It’s time to address dramatic funding imbalances and fix MSRB's revenue model

Next month will mark the 10-year anniversary of the enactment of the Dodd-Frank Wall Street Reform and Consumer Protection Act. It is finally time to rationalize the MSRB’s fee structure and better balance the contributions of dealers and municipal advisors.

The biggest change to financial regulation since the 1930s, the Dodd-Frank Act imposed a plethora of new financial regulations across the board, from regulating over-the-counter derivatives for the first time to instituting a mechanism to resolve huge, failed financial institutions without bailouts. For the municipal market, the most significant change arising from Dodd-Frank was the regulation of MAs.

Non-dealer municipal advisors had been wholly unregulated before Dodd-Frank, and a long string of scandals involving municipal advisors led Congress to finally and appropriately bring all MAs, including non-broker dealer MAs, under federal regulation. That was followed two years later by the Securities and Exchange Commission’s definitional MA rule and then a string of MSRB rulemaking projects designed to bring all MAs under the same regulatory umbrella.

While the MSRB has successfully implemented several important MA rules, one area stands out for further action. Ten years after the enactment of Dodd-Frank, the MSRB still derives nearly 75% of its revenue from its dealer registrants, with less than five percent coming from "MA Professional Fees." Excluding revenue sources like data subscription charges and others, more than 90 percent of MSRB revenue derived from industry assessments comes from dealers. (This does not include “Annual and initial fees” because the MSRB does not break down what portions of those fees are paid respectively by dealers and MAs).

There is absolutely no good reason why, 10 years after Dodd-Frank was enacted, the MSRB has not rationalized its fee structure.

The MSRB has adopted temporary band aids to address the imbalance.

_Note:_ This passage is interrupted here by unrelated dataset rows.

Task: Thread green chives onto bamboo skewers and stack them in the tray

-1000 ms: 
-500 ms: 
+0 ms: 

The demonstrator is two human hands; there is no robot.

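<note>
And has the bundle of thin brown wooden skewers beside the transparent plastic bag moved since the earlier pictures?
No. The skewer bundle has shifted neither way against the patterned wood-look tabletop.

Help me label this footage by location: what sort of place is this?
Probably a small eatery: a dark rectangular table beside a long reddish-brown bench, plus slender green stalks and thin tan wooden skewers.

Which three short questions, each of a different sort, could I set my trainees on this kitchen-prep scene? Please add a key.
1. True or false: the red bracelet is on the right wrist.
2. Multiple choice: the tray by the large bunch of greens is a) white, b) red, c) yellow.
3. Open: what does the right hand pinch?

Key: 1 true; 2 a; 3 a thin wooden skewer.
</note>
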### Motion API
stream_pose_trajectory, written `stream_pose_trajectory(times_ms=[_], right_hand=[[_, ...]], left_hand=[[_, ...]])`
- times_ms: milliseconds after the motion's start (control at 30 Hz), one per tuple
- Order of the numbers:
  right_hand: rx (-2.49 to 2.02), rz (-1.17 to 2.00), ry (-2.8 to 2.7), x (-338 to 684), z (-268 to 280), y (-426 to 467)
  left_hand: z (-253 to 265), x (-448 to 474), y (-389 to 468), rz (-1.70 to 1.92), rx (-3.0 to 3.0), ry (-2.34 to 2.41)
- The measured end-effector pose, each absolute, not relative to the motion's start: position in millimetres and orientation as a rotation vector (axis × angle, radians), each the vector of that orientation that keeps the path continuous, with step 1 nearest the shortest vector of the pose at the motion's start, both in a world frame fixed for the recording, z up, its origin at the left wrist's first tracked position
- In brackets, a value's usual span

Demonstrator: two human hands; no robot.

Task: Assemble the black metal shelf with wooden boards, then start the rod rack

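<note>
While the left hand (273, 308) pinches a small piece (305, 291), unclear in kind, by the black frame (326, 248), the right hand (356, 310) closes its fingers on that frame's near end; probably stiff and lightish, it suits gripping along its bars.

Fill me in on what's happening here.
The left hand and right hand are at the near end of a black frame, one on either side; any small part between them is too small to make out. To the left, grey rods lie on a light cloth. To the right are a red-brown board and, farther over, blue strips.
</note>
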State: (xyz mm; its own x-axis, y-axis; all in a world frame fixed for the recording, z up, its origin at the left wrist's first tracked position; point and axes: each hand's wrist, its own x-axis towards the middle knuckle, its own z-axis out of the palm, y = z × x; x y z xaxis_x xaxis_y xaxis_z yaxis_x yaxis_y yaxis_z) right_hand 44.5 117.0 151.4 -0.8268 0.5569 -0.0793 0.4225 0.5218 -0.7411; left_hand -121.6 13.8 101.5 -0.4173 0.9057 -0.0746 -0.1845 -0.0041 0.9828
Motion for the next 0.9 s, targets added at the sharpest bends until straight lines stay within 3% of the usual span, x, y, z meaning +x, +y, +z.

They have provided fee rebates to dealers, for example. And in 2019 the MSRB temporarily reduced underwriting, transaction and technology fees on dealers. (Those fees have since returned to normal levels.) The MSRB has also raised the “head count” fee paid by MAs, but the assessment is still nominal. In 2015 the MSRB cut the underwriting fee that applies to dealers. But at the same time they made permanent the $1 per ticket “technology fee” that was sold as temporary when it was first imposed in 2011. Give with one hand and take with the other.

Temporary patches are not a substitute for a thoughtful and comprehensive review of fees and assessments and a revenue strategy and fee schedule that spread the burden of supporting the MSRB fairly across all regulated parties.

By all measures the MSRB is more than adequately funded. At the end of their last fiscal year, the MSRB had more than $62 million of liquid assets. That is an improvement relative to the $67 million the MSRB held one year before. However, for a cash reserve for an organization that has averaged $38 million of expenses annually over the last three years, it is surely too big, especially since it represents industry money. We cannot know if the reserve is in compliance with MSRB targets, because under the MSRB’s new reserve policy, those targets are unknown.

The solution to this revenue mismatch problem likely will involve some kind of transaction fee for Municipal Advisors not unlike the $.0275 per bond new issue fee the MSRB imposes on dealers. A key element in evaluating the effects of a potential new issue assessment for MAs, however, is knowing how much money MAs make when advising on new issue transactions.

MSRB Rule G-32 requires municipal underwriters to disclose in Official Statements the revenue they derive from underwriting new issues. No comparable requirement exists for MAs. The MA fee is generally lumped together with other expenses and displayed as a “cost of issuance” line item. Some states require the disclosure of MA fees, but there is no federal requirement. It is, therefore, difficult to assess the proper level for a new issue transaction fee to be applied to MAs. In the interest of transparency and in order for stakeholders to evaluate the ability of MAs to support the MSRB’s activities, we call on the Board to produce a rule requiring that MA fees be disclosed separately in Official Statements or otherwise disclosed publicly.

The MSRB provides services that benefit the entire market. Municipal advisors benefit from access to EMMA and other MSRB resources and from supporting an organization that works to make the market safe and sound. It is only fair that non-dealer MAs contribute to support the MSRB to the same extent they benefit.

The MSRB is the regulator for both dealers and MAs. Their revenue model should reflect that reality.

The BDA calls on the MSRB to implement a fee structure — transaction-based or otherwise — that represents a fair allocation of the MSRB's costs across all parties.